> Problem statement
Retype the data that follows exactly. No pictures belong in the copy.

(Collected data Opens)

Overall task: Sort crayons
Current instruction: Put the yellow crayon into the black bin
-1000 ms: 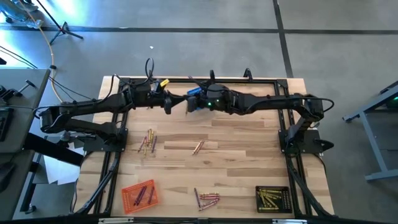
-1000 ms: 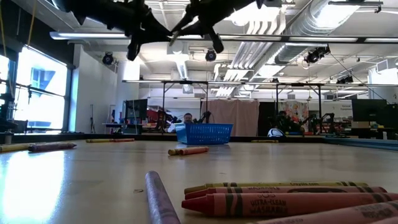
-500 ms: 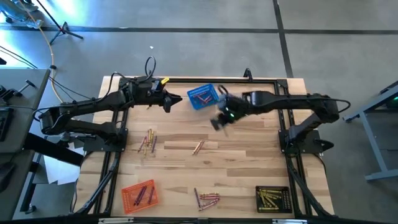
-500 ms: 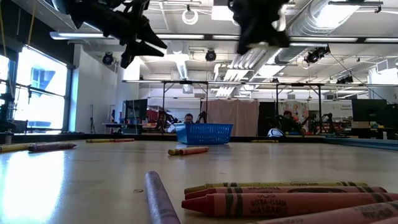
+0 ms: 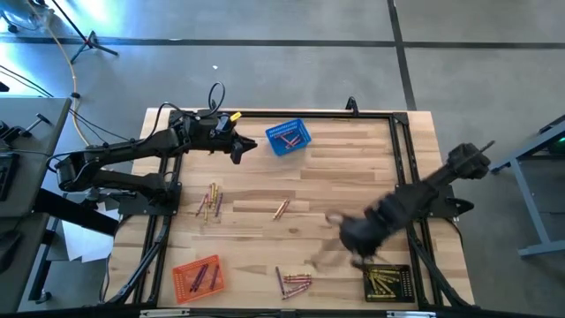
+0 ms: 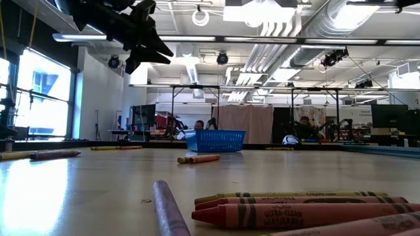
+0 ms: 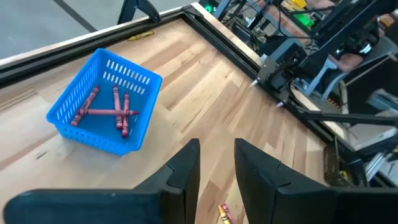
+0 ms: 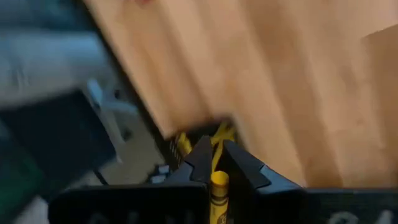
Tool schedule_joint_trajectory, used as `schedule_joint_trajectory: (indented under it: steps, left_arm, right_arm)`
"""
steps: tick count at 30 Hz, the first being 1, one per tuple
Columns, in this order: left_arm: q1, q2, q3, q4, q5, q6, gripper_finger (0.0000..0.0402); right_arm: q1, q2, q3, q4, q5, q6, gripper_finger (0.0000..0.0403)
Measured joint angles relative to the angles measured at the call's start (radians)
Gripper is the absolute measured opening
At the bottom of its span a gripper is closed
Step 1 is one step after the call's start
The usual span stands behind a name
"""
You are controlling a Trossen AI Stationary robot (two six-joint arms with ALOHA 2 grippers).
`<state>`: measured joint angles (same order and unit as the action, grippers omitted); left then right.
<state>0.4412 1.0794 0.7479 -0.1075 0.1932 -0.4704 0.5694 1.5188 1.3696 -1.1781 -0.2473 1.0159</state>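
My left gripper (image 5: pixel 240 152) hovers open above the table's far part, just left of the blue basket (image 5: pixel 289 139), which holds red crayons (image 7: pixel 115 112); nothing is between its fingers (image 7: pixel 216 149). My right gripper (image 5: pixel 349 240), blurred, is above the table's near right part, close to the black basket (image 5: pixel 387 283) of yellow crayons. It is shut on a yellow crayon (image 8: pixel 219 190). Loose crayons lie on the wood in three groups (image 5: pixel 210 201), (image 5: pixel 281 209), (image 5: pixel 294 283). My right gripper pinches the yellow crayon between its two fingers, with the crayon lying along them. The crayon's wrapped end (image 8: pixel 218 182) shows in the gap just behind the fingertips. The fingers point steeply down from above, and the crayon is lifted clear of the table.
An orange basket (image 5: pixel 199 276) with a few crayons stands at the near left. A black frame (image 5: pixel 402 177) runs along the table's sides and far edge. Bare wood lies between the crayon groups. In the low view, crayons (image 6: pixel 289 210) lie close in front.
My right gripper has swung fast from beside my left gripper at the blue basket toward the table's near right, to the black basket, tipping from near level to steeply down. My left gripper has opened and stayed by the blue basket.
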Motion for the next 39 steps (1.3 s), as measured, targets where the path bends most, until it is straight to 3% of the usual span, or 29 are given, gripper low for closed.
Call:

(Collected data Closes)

> Result for this task
Overall task: Sort crayons
Current instruction: Put the yellow crayon into the black bin
-1000 ms: 
-1000 ms: 
-500 ms: 
-500 ms: 
+0 ms: 
+0 ms: 
+0 ms: 
+0 ms: 
Tool schedule_joint_trajectory, used as `schedule_joint_trajectory: (indented under it: steps, left_arm, right_arm)`
"""
steps: tick count at 30 Hz, the first being 1, one per tuple
Columns, in this order: left_arm: q1, q2, q3, q4, q5, q6, gripper_finger (0.0000..0.0402); right_arm: q1, q2, q3, q4, q5, q6, gripper_finger (0.0000..0.0403)
Measured joint angles relative to the angles measured at the call's start (radians)
Gripper is the absolute measured opening
At the bottom of its span a gripper is closed
Step 1 is one step after the call's start
The usual span stands behind a name
"""
You are controlling a Trossen AI Stationary robot (two six-joint arms with ALOHA 2 grippers).
`<state>`: measured joint angles (same order and unit as the action, grippers omitted); left then right.
<state>0.4412 1.0794 0.7479 -0.1075 0.1932 -0.4704 0.5694 1.5188 1.3696 -1.1781 -0.2473 1.0159</state>
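My left gripper (image 5: pixel 240 152) hovers open above the table's far part, just left of the blue basket (image 5: pixel 289 139), which holds red crayons (image 7: pixel 115 112); nothing is between its fingers (image 7: pixel 216 149). My right gripper (image 5: pixel 349 240), blurred, is above the table's near right part, close to the black basket (image 5: pixel 387 283) of yellow crayons. It is shut on a yellow crayon (image 8: pixel 219 190). Loose crayons lie on the wood in three groups (image 5: pixel 210 201), (image 5: pixel 281 209), (image 5: pixel 294 283). My right gripper pinches the yellow crayon between its two fingers, with the crayon lying along them. The crayon's wrapped end (image 8: pixel 218 182) shows in the gap just behind the fingertips. The fingers point steeply down from above, and the crayon is lifted clear of the table.
An orange basket (image 5: pixel 199 276) with a few crayons stands at the near left. A black frame (image 5: pixel 402 177) runs along the table's sides and far edge. Bare wood lies between the crayon groups. In the low view, crayons (image 6: pixel 289 210) lie close in front.
My right gripper has swung fast from beside my left gripper at the blue basket toward the table's near right, to the black basket, tipping from near level to steeply down. My left gripper has opened and stayed by the blue basket.
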Motion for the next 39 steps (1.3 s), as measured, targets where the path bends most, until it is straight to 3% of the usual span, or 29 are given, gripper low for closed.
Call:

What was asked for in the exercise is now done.